24-May-22
Surviving Spouse Permitted a Rollover of the Decedent’s IRA
Take-Away: We have yet another favorable IRS Private Letter Ruling that authorizes a surviving spouse to move a deceased’s spouse’s IRA assets to her own IRA and escape immediate income taxation and accelerated required minimum distributions.
Background: Generally if a decedent’s IRA proceeds pass through a 3rd party, like a probate estate, and then are distributed to the decedent’s surviving spouse, the survivor will be treated as having received the IRA proceeds from the 3rd party and not from the decedent’s IRA. Consequently, the surviving spouse would not be eligible to rollover the decedent’s IRA proceeds into the surviving spouse’s own traditional IRA.
- Exception: However, this general rule will not apply where the decedent’s estate is the beneficiary of the IRA proceeds and (i) the decedent’s surviving spouse is the sole independent administratrix, aka Personal Representative, of the estate; and (ii) the decedent’s surviving spouse is the sole beneficiary of the IRA proceeds that pass through the decedent’s estate, g. an “I Love You” Will. Under these limited circumstances no 3rd party can prevent the surviving spouse from receiving the IRA proceeds and from rolling over the proceeds to the surviving spouse’s own traditional IRA.
The application of this Exception appears in a recent Private Letter Ruling.
Private Letter Ruling 202214008 (January 11, 2022)
(Since names are not included in PLRs, I have given the parties names.)

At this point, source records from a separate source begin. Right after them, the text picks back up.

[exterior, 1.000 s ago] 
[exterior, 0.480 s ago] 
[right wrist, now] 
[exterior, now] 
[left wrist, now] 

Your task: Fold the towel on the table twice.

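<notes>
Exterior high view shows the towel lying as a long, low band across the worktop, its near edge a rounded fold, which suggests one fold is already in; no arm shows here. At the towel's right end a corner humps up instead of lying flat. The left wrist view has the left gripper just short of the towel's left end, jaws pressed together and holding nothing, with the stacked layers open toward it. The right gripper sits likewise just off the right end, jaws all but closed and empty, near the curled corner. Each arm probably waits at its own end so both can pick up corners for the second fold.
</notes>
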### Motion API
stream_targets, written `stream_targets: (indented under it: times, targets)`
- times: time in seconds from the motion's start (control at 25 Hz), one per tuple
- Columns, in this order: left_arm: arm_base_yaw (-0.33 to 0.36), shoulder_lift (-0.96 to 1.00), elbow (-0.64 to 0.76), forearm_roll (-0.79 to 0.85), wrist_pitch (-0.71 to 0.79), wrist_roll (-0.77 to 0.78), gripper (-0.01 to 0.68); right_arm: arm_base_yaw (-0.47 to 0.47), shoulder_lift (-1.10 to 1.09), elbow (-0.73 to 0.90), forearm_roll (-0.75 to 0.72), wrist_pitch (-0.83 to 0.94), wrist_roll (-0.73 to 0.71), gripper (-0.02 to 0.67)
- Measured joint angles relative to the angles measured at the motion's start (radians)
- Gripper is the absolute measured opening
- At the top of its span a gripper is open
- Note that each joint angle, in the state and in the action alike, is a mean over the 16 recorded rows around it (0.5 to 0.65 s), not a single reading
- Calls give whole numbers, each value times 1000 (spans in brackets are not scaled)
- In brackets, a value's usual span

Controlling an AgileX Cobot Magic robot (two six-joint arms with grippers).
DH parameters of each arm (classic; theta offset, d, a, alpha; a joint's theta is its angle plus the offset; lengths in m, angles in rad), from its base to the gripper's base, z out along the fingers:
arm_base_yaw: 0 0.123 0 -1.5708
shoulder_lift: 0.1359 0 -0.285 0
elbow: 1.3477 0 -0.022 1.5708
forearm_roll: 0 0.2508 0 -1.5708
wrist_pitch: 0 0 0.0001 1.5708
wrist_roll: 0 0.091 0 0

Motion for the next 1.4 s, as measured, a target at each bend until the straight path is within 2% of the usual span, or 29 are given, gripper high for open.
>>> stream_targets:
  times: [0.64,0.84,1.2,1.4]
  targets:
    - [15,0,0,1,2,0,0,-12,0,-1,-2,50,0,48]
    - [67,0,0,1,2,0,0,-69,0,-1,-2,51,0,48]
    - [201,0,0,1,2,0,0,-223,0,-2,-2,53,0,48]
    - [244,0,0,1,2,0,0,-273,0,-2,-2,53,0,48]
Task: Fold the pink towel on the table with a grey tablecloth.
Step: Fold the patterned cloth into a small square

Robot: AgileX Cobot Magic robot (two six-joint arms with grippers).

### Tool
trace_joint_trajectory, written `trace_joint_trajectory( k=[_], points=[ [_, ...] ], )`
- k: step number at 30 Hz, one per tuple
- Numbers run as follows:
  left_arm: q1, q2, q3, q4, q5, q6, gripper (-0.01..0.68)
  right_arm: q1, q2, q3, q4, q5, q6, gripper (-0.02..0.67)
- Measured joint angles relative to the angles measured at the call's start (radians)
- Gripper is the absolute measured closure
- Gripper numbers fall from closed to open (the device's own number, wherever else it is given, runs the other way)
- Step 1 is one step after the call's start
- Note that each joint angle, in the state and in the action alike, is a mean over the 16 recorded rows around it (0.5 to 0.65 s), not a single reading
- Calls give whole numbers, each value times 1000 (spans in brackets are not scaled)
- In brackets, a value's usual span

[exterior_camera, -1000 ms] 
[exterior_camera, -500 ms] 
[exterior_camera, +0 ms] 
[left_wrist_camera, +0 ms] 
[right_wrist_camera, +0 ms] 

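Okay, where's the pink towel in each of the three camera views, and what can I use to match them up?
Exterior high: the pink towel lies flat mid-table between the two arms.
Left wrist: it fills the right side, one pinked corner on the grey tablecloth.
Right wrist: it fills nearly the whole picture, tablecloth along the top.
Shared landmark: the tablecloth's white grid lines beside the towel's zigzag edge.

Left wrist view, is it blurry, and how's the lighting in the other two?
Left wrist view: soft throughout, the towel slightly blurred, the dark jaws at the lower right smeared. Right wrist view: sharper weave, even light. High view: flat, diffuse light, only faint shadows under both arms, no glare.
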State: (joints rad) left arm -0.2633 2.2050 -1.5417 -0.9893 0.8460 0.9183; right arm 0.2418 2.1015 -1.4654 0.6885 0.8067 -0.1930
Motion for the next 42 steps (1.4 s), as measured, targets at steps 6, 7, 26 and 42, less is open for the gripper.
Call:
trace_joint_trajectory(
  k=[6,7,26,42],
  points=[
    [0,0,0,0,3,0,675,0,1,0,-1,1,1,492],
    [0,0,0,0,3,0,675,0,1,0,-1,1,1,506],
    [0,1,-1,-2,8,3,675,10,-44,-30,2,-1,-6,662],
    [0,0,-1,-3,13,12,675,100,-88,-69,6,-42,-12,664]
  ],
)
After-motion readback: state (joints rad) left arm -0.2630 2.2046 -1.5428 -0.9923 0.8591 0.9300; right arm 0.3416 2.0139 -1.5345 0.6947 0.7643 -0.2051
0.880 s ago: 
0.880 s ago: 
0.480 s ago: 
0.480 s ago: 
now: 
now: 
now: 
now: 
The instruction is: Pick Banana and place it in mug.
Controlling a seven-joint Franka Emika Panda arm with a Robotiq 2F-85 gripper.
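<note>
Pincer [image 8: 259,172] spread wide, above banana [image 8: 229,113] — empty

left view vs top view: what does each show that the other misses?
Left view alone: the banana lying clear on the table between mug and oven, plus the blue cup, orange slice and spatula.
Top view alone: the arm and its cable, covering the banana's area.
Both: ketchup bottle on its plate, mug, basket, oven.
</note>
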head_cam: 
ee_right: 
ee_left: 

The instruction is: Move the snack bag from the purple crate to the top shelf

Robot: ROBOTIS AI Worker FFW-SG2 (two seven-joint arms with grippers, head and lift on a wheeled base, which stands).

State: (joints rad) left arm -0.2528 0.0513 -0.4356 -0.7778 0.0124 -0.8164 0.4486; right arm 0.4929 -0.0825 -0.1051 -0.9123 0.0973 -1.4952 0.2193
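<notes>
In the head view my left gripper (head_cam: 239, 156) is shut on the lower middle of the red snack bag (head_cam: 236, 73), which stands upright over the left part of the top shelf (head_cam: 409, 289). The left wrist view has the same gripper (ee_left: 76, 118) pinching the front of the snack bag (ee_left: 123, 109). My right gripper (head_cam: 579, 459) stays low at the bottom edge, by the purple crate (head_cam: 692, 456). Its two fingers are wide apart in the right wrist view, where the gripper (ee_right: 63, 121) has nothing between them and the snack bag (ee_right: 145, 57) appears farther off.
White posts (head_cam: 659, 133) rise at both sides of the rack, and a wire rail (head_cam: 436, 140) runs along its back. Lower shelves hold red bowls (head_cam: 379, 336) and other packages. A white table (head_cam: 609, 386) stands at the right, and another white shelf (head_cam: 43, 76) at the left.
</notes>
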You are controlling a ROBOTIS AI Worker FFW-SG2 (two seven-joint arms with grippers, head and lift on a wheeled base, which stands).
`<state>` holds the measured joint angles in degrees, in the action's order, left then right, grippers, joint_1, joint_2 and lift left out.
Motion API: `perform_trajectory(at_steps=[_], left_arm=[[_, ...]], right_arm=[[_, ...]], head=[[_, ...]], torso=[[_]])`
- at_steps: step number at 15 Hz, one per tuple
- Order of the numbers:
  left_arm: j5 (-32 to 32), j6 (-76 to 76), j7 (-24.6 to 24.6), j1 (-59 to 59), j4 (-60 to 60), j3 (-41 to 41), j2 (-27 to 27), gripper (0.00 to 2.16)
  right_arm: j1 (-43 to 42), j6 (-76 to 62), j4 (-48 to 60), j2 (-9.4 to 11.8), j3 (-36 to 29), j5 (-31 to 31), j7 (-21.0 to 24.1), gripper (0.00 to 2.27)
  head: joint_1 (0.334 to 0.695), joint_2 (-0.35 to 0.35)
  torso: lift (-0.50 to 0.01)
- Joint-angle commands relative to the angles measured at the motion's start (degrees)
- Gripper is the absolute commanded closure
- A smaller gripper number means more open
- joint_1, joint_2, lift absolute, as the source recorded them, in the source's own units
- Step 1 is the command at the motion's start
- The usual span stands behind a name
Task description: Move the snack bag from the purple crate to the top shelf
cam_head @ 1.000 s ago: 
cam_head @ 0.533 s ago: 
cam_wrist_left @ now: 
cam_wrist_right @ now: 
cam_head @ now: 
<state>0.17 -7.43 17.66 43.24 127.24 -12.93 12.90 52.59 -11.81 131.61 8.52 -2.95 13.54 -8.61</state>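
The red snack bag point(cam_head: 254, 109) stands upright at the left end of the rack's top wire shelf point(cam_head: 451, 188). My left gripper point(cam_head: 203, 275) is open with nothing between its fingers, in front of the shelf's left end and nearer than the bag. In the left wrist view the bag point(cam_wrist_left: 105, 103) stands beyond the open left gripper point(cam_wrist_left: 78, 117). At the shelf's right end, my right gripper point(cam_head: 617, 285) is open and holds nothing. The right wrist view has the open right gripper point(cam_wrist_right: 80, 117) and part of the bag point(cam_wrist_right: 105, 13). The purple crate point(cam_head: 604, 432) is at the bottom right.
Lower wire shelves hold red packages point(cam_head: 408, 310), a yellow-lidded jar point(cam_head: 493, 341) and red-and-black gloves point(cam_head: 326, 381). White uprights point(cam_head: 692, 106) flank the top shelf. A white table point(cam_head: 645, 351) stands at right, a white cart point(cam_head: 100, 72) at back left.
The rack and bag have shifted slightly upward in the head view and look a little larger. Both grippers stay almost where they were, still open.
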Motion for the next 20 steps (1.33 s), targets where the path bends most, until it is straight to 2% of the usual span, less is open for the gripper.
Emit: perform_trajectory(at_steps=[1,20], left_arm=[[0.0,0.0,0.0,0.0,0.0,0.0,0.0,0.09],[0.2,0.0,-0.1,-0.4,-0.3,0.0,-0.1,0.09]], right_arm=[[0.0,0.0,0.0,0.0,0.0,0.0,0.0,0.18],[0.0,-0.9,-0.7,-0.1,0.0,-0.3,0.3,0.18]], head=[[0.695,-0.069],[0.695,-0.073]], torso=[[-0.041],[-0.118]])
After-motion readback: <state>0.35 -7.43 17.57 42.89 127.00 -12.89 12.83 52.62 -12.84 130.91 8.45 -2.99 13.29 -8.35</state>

Facts: The decedent Ricky, under age 72, established an IRA. The beneficiary designation form for Ricky’s IRA named himself as the designated beneficiary. Ricky did not name or designate any other beneficiaries for his IRA. As a result, on Ricky’s death, the IRA custodian treated Ricky’s estate as the beneficiary of his IRA [and thus, subject to the 5-year distribution rule.] Ricky died testate. The IRA custodian transferred the assets of Ricky’s IRA to a new IRA, a beneficiary-IRA established in the name of Ricky’s estate (the new estate IRA.) Ricky’s Will gave all of his assets to his wife, Lucy. Lucy was also named as the sole Personal Representative of Ricky’s estate under his Will.
Lucy’s Request: In this request for a Private Letter Ruling Lucy, as Personal Representative of Ricky’s estate, sought the approval of the rollover distribution of all of the assets held in the new estate IRA to a traditional IRA that is established in Lucy’s own name.
IRS Grant’s Relief: The IRS approved the rollover from the new estate IRA to Lucy’s own traditional IRA. In doing so the IRS held:
Not an Inherited IRA: The new estate IRA would not be treated as an inherited IRA with respect to Lucy [IRC 408(d)(3)]; and
60-day Rollover: Lucy is eligible to rollover the new estate IRA balance to a traditional IRA that Lucy establishes and maintains in her own name so long as that rollover occurs no later than 60 days after the proceeds are received by Lucy in her capacity as the sole Personal Representative of Ricky’s estate [IRC 408(d)(3)(A)(i)]; and
No Income Taxation: Lucy will not be required to include in her gross income for federal income tax purposes for the year in which the distribution of the new estate IRA is made, so long as the proceeds are timely rolled over by Lucy into a traditional IRA set up and maintained in Lucy’s name. [IRC 408(d)(3)(A)(ii).]
New Estate IRA: Under the limited circumstances as described, Lucy is effectively the individual for whose benefit the new estate IRA is maintained. [IRC 408(d)(A).]
Conclusion: There is nothing new with regard to this Private Letter Ruling. It is simply a helpful reminder that if the facts are right, a spousal rollover of a deceased spouse’s IRA is still possible to avoid immediate income taxation. No explanation is given why Ricky named himself as the beneficiary of his own IRA. I wonder if the IRA custodian was even read the IRA beneficiary form? The only question that I have with regard to the IRS’ Exception is its conclusion that “no 3rd party can prevent the surviving spouse from receiving the IRA proceeds.” What if Ricky had a large number of creditors who had to be paid from his estate before any other assets, including the IRA, could be distributed to Lucy? Would those priority creditor claims be considered 3rd parties who could prevent Lucy from receiving Ricky’s IRA? Just one more reason to periodically check (and update if needed) IRA beneficiary designations.